As shown in Figure 8 , the concentrations of propionate (p = 0.014) and total SCFAs (p = 0.010) in the H-ETEC group were significantly lower than those in the CONT group. When compared with the CONT group, there were no significant differences in the concentrations of acetate (p = 0.211), propionate (p = 0.602), butyrate (p = 0.107), and total SCFAs (p = 0.238) in the H-CB group. The concentrations of acetate (p = 0.369 and p = 0.328, respectively), propionate (p = 0.124 and P = 0.192, respectively), butyrate (p = 0.374 and P = 0.478, respectively), and total SCFAs (p = 0.082 and p = 0.209, respectively) in the H-CB+H-ETEC group were not significantly different compared with those in the CONT and H-ETEC groups, but the concentrations tended to increase compared with the H-ETEC group. These findings indicated that CB pretreatment can increase the concentrations of SCFAs in the cecum of ETEC K88-infected mice to a certain extent.

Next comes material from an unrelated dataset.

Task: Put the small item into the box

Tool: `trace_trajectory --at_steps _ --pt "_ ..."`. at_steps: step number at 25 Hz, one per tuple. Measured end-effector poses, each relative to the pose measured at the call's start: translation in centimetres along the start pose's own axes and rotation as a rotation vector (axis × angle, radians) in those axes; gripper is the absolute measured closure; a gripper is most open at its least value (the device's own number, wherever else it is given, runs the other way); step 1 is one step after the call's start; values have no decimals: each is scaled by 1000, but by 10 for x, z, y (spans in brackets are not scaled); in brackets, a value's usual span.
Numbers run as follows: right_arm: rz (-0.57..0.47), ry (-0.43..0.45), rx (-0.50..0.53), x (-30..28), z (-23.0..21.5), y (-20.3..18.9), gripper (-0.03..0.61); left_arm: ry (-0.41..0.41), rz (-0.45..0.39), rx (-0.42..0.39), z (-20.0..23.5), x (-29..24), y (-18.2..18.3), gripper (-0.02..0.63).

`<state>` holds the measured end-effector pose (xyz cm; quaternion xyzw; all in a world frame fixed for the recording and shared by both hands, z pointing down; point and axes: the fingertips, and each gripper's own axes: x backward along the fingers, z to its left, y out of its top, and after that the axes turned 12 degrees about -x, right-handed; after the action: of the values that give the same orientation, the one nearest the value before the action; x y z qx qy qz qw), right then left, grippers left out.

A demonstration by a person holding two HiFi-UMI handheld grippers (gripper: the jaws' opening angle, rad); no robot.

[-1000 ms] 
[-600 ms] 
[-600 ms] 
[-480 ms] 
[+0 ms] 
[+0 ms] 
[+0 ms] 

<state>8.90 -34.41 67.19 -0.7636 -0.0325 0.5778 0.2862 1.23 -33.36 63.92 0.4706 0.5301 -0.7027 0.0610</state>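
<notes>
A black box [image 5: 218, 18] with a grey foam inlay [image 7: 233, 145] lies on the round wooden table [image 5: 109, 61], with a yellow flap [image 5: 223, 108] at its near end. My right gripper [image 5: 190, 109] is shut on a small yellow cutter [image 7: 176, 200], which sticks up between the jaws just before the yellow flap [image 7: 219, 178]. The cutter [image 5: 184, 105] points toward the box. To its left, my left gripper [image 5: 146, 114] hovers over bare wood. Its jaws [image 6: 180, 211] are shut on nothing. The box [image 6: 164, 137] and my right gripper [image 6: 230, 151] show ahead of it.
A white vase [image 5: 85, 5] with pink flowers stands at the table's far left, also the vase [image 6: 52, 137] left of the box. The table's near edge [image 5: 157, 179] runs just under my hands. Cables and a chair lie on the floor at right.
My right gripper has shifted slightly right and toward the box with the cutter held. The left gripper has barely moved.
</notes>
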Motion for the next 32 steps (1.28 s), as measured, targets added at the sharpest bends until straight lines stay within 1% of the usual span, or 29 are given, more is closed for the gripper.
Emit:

Spearman’s correlation was used to analyze the oxidation indicators (MDA, SOD, GSH-Px), SCFAs, and microbiota to evaluate the correlation between ETEC K88-induced oxidative stress and changes in the intestinal microbiota and their metabolites ( Figures 9A, B ). As shown in Figure 9A , Roseburia was significantly positively correlated with acetate and propionate (p = 0.027 and p = 0.048, respectively), while Lachnoclostridium was significantly positively correlated with SCFA contents (p = 0.032, p < 0.001, p = 0.032 and p = 0.002, respectively). Terrisporobacter was found to have a significant negative correlation with propionate and total short-chain fatty acids (p = 0.011 and p = 0.042, respectively). As shown in Figure 9B , Lachnoclostridium had a significant negative correlation with MDA (p = 0.010) and a significant positive correlation with SOD (p = 0.006). In addition, Bacteroides was significantly negatively correlated with GSH-Px and SOD (p < 0.001 and p = 0.011, respectively), Lactobacillus was positively correlated with SOD (p = 0.033), and Akkermansia was positively correlated with GSH-Px (p = 0.033). It should be noted that Lachnoclostridium, Lactobacillus, and Roseburia all belong to Lachnospiraceae. Taken together, these results indicate that a positive effect of CB pretreatment on ETEC K88-infected mice may be achieved by increasing the abundance of Lactobacillus and the contents of SCFAs.